Jennifer Ko, Zach Nickels
The recent decision of the Federal Court in Tekna Plasma Systems Inc v AP&C Advanced Powders & Coatings Inc, 2024 FC 871 provided detailed insights into the concept of invalidity on the basis of ambiguity and patent law’s fundamental requirement that the scope of a patent’s protection be reasonably predictable and clear to the public.
Although ambiguity-based invalidity is uncommon in Canadian patent litigation, the decision serves as an important reminder of the fundamental requirement that patent claims define distinctly and in explicit terms the subject matter of the invention for which an exclusive privilege or property is claimed.
The Parties
The case concerned Tekna Plasma Systems Inc. (“Tekna”) and AP&C Advanced Powders & Coatings Inc. (“AP&C”), two parties engaged in the manufacture of metal powders used in the growing additive manufacturing industry.
The Facts
The patents at issue, Canadian Patent 3,003,502 (the “’502 Patent”) and 3,051,236 (the “’236 Patent”), were owned by AP&C and relate to production of reactive metal powders that are particularly useful in additive manufacturing. Additive manufacturing includes processes such as 3D printing where three-dimensional objects are created by depositing and solidifying materials layer by layer, as opposed to subtractive manufacturing which removes material to create objects (e.g. milling). Tekna sought declarations that the patents were invalid and not infringed. AP&C counterclaimed that Tekna’s production of titanium alloy powders infringed its patents.
Most of the claims in the patents described processes for manufacturing metal powders through gas atomization, whereby a metal source is melted and subjected to high velocity gas flow which breaks the molten metal into droplets, which later cool and solidify as powder particles. Generally, this gas atomization process creates a surface layer on the metal particles, which according to the claims of the ‘502 Patent are comprised of a depletion layer composed of atoms of the metal and atoms of the additive gas and a second native oxide layer.

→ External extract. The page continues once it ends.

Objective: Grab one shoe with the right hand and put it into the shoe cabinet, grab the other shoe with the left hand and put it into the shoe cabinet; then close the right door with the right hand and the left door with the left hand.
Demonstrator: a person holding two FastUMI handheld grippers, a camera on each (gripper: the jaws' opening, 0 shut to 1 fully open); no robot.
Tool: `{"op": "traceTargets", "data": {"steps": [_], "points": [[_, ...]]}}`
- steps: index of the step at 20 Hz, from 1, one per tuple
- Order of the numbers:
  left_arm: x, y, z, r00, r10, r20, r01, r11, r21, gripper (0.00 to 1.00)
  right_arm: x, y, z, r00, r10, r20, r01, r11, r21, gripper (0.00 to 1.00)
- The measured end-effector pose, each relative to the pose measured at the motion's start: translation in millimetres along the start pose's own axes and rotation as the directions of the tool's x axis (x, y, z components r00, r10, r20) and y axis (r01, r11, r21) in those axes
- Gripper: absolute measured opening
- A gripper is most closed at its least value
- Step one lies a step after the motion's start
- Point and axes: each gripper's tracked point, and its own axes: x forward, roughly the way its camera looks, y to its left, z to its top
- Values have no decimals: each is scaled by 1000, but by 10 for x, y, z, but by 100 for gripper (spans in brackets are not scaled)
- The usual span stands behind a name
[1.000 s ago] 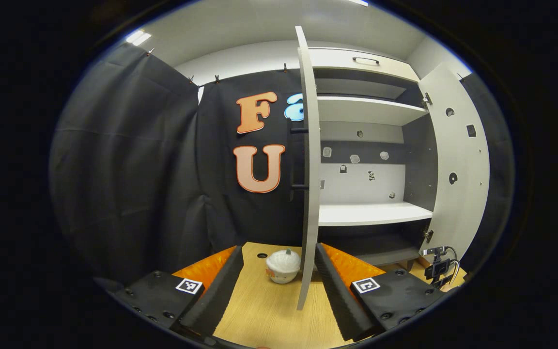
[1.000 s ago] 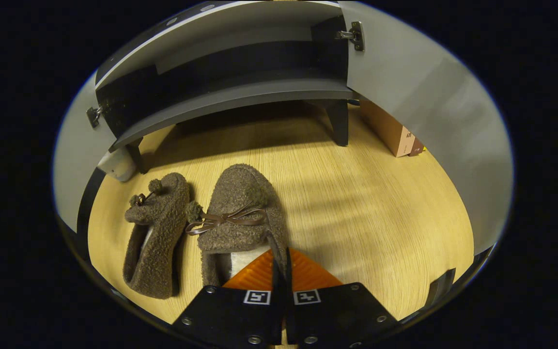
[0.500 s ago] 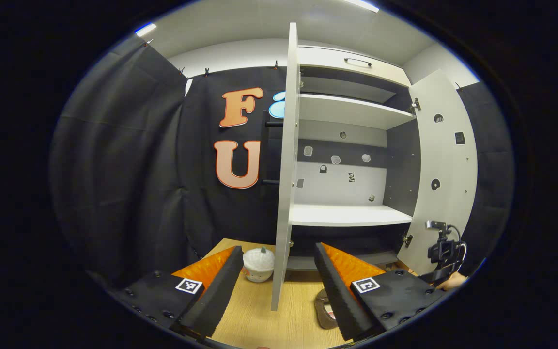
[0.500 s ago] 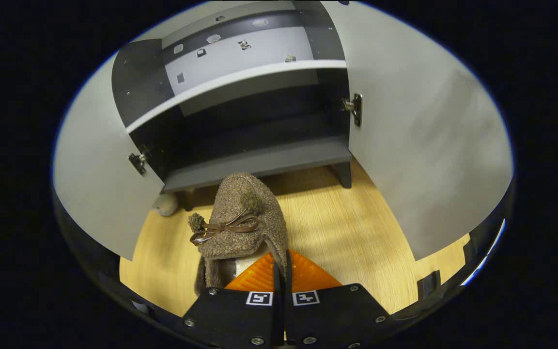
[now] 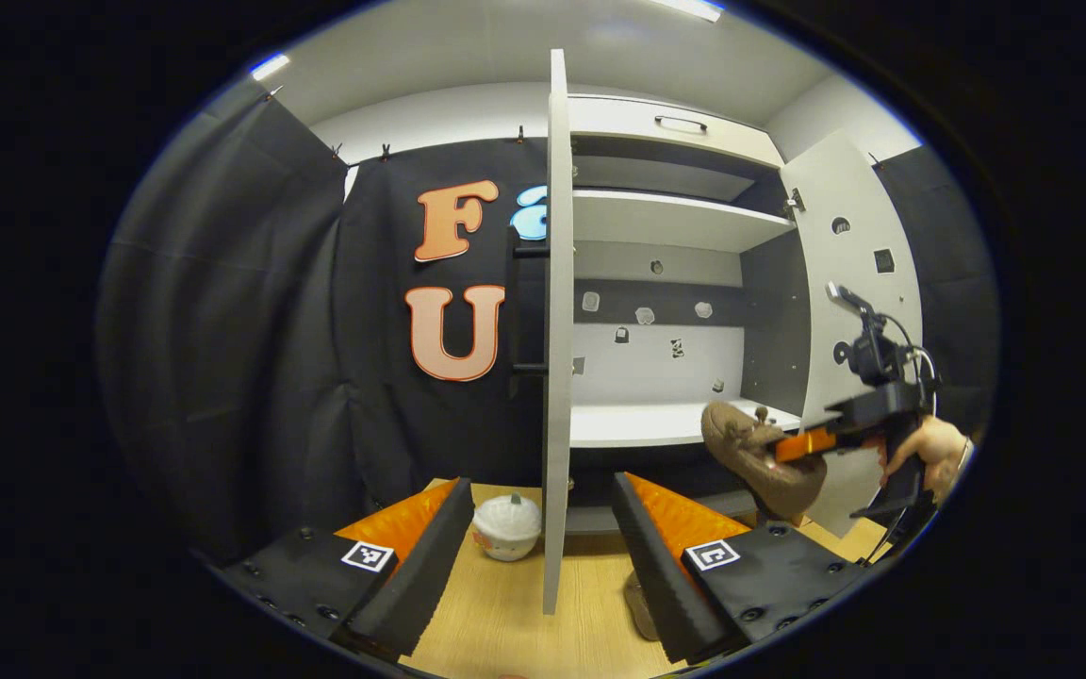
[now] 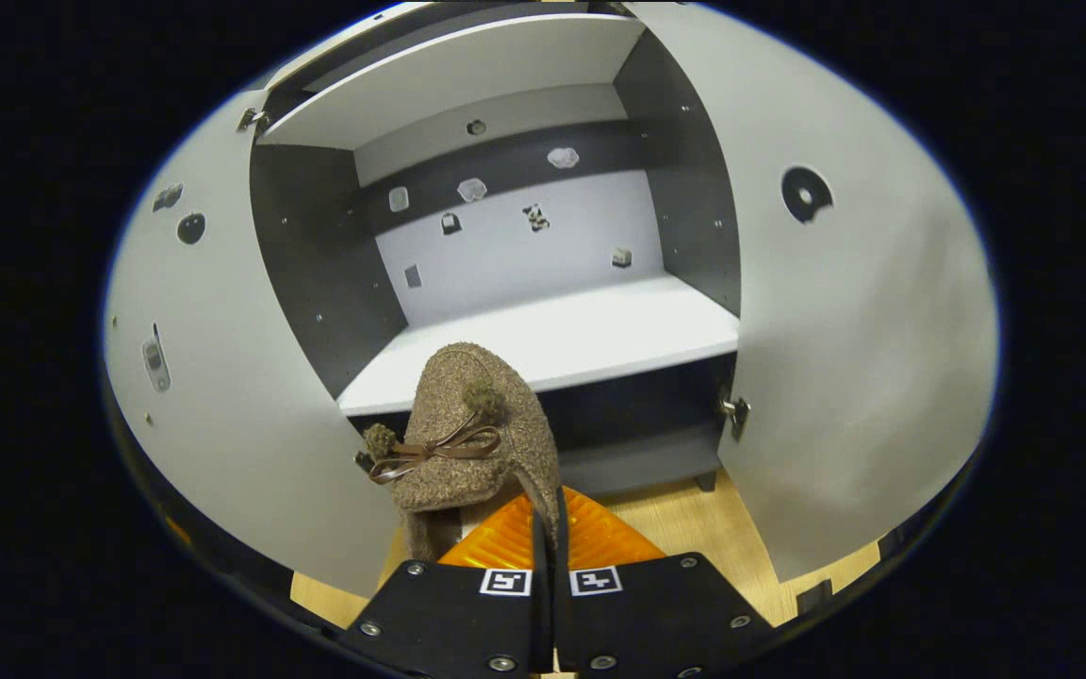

Central to the claims of both of the patents was this concept of the depletion layer at the surface of the reactive metal particles. Specifically, each of the claims of the two patents included the formation of a depletion layer or a system configured to control a depletion layer’s formation as essential elements.
As such, the meaning of depletion layer and the question of whether a person of ordinary skill in the art, in light of their common general knowledge, would know whether a particle had a depletion layer by reading the patents, were central issues to the dispute.
The Court’s Findings
Key to the Court’s decision, the term depletion layer was held to not be a term of art, but as suggested by counsel for AP&C, rather a “term of patent” coined by the inventors. Accordingly, AP&C proposed a construction in which the existence of a depletion layer in a subject particle is to be determined by conducting a comparison of the oxygen concentration profile of the subject particle to that of a particle made without additive gas (the “Comparative Approach”).
By contrast, some of the claims in the ‘236 Patent explicitly set out what a depletion layer was and described when a powder particle did or did not have one, and thus the Court held these claims to be valid and rejected Tekna’s utility and overbreadth arguments concerning them. However, AP&C did not assert that Tekna infringed any of the valid claims of the ‘236 Patent, and as such, the issue of validity was determinative of the claim.
Ultimately, the Court held that neither the disclosure nor the claims of the ‘502 or ‘236 Patents instructed the reader to undertake the Comparative Approach, and that AP&C was effectively seeking to read its Comparative Approach into the disclosure before subsequently reading it into the claims of the patents. Moreover, the Comparative Approach was not even an approach that AP&C’s own expert suggested would be understood from the claims of either patent.
With the exception of the few claims in the ‘236 Patent, it was impossible for a skilled reader to know or determine whether or not a powder particle had a depletion layer as contemplated by the claims. As a result, the Court determined that the ‘502 patent was invalid and not infringed by Tekna, and that most of the claims of the ‘236 Patent were similarly invalid and not infringed.
Key Takeaway
This case serves as a stark reminder to applicants and their patent agents that while patent claims need not be perfect or a model of lucidity, and a lack of clarity or potential for competing constructions alone is not necessarily fatal, if insufficient information is included in the claims to allow the skilled person to know what does and what does not fall within the scope of the claims, it is, as characterized by the Court, “a self-inflicted wound [that] cannot be corrected by imposing or reading in new standards of reference that are not found in the patent and cannot be reasonably understood from the claim language as drafted.” In particular, patent applicants and their agents should not overlook the need to clearly define any essential terms that are “terms of patent”, coined by inventors, that are not terms of art, to mitigate the risk of the patent being invalidated for ambiguity.